She urged young people not to listen when others tried to discourage them from disclosing their HIV status and seeking treatment.
“I want to break stigmas with my title by giving lectures where I can tell my story to encourage others. I want to go around the country telling people that HIV-positive people have not done anything wrong, and that they also need care and love,” said Ntsepe, who works as a counsellor for HIV-positive youth.
Stigma raises its ugly head everywhere in the country. Botswana’s Aids Information Survey, conducted in 2001, found that 60% of men and 57% of women were unwilling to buy vegetables from an HIV-positive vendor.
It also established that 47% of men who participated in the survey believed that a teacher living with HIV/Aids should not continue teaching.
“We are struggling because Batswana in general have not seen the need to erase stigma and discrimination.

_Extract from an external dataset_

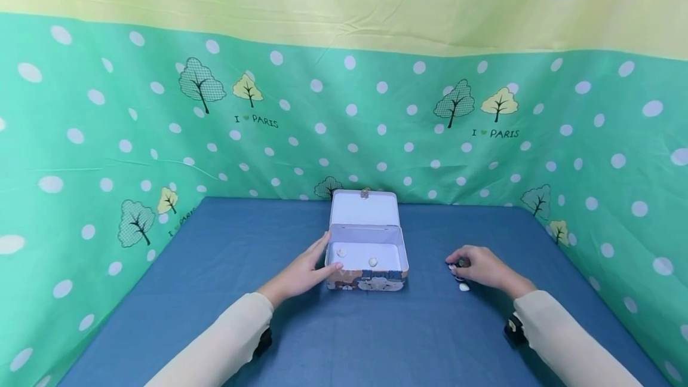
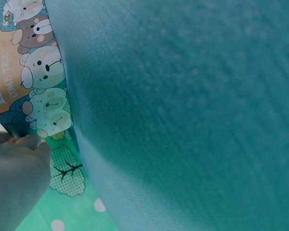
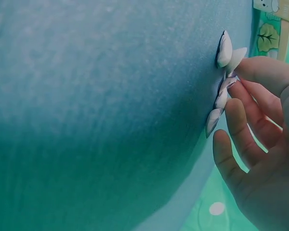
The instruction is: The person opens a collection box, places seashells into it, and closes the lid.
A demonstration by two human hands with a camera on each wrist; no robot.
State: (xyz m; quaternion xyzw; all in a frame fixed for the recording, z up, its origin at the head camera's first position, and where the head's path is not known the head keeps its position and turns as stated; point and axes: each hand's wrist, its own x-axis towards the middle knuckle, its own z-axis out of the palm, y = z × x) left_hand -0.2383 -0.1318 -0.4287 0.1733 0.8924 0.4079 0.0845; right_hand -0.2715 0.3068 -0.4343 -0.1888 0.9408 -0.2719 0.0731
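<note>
A lidded tin box (image 1: pixel 367 280) with cartoon bears on its front stands open at the table's middle, its lid (image 1: pixel 364 209) raised at the back. Inside lie two small whitish seashells, one on the left (image 1: pixel 341 252) and one on the right (image 1: pixel 372 261). My left hand (image 1: pixel 301 270) rests on the box's left side, fingers along the wall and thumb at the front rim. Right of the box, my right hand (image 1: pixel 484 266) pinches a white seashell (image 3: pixel 238 58) between thumb and fingertip, low over the table. Several more shells (image 3: pixel 224 49) lie beside those fingertips.
Blue cloth (image 1: pixel 376 339) covers the table. A green and yellow printed curtain (image 1: pixel 349 130) hangs behind and along both sides, close behind the raised lid. Dark wrist devices (image 1: pixel 515 328) sit at both sleeves.
</note>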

Like, for example, in social gatherings like funerals and marriages, HIV-positive people are usually not given important responsibilities like cooking, because people fear they will spread HIV/Aids,” said Thatalyone Matlapeng, a 16-year-old youth volunteer with the Centre for Youth and Hope.
The director of the centre, Kesego Basha, who also organised the Miss HIV Stigma Free contest, hopes events like these will address the problem.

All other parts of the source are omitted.